Attracted by the dispute, one of the white-­clad Violet Cross ladies appeared on the scene. She was about fifty years old.

“What is the matter, my dears?” she asked with a smile, but it wasn’t a pleasant one. “Don’t you like what you’ve got?”

“It’s nothing, nothing,” said Ignazia’s mother. “This brat — ­I don’t know who she belongs to — ­has taken one of my child’s eggs. But it doesn’t matter to me, let her have it! Come along, Ignazia,” and off she went with her little girl.

But the Violet Cross lady didn’t consider the matter closed.

“Did you take the egg?” she asked Antonella.

“No, she gave it to me.”

“Indeed! What is your name?”

“Antonella.”

“Antonella who?”

“Antonella Soso.”

“And your mother — ­where is your mother?”

Just then Antonella realized that her mother was standing motionless a short distance away, watching all that was going on.

“She’s there,” said the child, pointing. “But isn’t she your nursemaid?” Then Gilda came forward. “I am her mother.”

The lady looked at her puzzled. “Excuse me, madam, you have your ticket? Would you mind showing it to me?”

“I haven’t got a ticket,” said Gilda, placing herself beside Antonella.

“You’ve lost it?”

“No, I haven’t got one.”

“You entered by fraud, then? Well, that alters the situation. Now, little girl, that egg doesn’t belong to you.”

Firmly she took the egg away.

“It’s disgraceful,” she said, “now, will you please go.”

The child stood as if turned to stone, her little face petrified with such grief that the heavens themselves began to darken.

Then as the Violet Cross lady was going off with the egg, Gilda exploded. All the humiliations, the sufferings, the anger, the suppressed desires of years and years were too much for her and she began to howl.

There were many people there, smart people in the best society and their children, laden with stupendous eggs. Some hurried away horrified. Others stopped and protested. “It’s shameful!” “It’s a scandal!” “And in front of children too!” “Arrest her!”

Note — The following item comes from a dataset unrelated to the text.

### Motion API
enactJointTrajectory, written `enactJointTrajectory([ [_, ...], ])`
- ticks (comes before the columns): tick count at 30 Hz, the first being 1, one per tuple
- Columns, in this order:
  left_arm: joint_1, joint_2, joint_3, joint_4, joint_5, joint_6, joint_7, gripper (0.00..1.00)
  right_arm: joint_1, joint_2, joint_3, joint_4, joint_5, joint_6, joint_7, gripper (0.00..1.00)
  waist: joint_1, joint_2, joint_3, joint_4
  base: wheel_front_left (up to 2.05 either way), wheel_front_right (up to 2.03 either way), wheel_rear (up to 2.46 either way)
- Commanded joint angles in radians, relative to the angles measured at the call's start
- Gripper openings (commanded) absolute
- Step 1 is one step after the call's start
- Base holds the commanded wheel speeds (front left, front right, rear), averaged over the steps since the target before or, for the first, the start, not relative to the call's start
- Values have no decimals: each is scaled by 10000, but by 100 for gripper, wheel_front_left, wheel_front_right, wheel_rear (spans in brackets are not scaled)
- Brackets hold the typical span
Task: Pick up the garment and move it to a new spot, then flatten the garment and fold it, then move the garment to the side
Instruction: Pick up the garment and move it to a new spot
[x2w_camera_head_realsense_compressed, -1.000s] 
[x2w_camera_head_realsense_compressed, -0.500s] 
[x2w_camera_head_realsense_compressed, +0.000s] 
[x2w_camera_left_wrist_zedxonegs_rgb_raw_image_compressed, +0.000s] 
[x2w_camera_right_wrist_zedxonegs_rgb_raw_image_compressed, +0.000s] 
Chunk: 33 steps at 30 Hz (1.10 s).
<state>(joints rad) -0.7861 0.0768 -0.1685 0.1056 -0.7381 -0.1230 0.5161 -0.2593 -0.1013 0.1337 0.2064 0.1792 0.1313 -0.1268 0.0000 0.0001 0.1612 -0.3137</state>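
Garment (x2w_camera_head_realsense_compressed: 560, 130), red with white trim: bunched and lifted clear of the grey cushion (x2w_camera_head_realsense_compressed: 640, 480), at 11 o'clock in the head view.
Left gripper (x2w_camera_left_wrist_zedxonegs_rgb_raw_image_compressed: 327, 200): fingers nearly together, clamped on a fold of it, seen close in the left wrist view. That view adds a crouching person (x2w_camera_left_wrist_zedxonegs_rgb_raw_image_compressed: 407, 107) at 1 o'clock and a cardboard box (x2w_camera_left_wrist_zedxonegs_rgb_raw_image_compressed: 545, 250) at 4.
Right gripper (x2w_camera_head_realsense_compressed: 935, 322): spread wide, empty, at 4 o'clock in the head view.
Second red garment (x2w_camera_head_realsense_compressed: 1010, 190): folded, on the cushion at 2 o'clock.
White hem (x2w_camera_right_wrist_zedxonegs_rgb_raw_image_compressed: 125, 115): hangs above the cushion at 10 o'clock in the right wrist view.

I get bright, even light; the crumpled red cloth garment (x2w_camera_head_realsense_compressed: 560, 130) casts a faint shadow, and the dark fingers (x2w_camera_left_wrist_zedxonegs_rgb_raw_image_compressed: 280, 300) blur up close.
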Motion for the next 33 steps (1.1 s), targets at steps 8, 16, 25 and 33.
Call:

“Get out of here if you don’t want to be arrested,” said the Violet Cross lady.

But Antonella burst into violent sobs that would have moved a heart of stone. Gilda was now beside herself — ­rage, shame, hatred, all gave her a great and irresistible power.

“You should be ashamed, taking away my little girl’s egg when she has nothing. Do you know what you are? Scum!”

Two policemen came up and seized Gilda by the hands.

“Get out at once! Get out!” She freed herself.

“Let me go! Let me go!”

They fell on her, caught hold of her everywhere and dragged her toward the exit. “Now you are coming with us to the police station. Once there you will cool down and learn what happens to people who insult the forces of law and order.”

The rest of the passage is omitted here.